YOUR OBJECTIVE
What follows is a listing; restate every line of it word for word.

BEGIN DATA BELOW

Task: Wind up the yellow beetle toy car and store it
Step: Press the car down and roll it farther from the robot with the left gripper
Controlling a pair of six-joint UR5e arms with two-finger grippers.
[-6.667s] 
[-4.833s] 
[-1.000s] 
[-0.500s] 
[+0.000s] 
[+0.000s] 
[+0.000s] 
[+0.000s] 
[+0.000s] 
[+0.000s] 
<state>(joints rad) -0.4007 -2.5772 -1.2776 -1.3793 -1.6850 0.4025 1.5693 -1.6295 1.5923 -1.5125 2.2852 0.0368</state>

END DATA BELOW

FINISHED EXERCISE
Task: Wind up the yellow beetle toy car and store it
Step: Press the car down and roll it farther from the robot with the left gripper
Controlling a pair of six-joint UR5e arms with two-finger grippers.
[-6.667s] 
[-4.833s] 
[-1.000s] 
[-0.500s] 
[+0.000s] 
[+0.000s] 
[+0.000s] 
[+0.000s] 
[+0.000s] 
[+0.000s] 
<state>(joints rad) -0.4007 -2.5772 -1.2776 -1.3793 -1.6850 0.4025 1.5693 -1.6295 1.5923 -1.5125 2.2852 0.0368</state>

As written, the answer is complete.